Task brief: Using the data that follows, state the number of lines holding the word "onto", and give no other output.

=== Data below ===

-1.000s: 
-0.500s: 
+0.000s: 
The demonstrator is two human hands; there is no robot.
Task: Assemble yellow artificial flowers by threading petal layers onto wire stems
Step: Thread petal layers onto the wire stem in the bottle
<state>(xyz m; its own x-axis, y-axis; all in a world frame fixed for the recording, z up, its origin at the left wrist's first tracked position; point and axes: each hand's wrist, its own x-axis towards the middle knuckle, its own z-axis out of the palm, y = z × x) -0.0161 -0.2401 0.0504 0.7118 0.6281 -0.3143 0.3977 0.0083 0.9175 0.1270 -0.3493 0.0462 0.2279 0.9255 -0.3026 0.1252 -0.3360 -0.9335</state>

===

Answer area: 2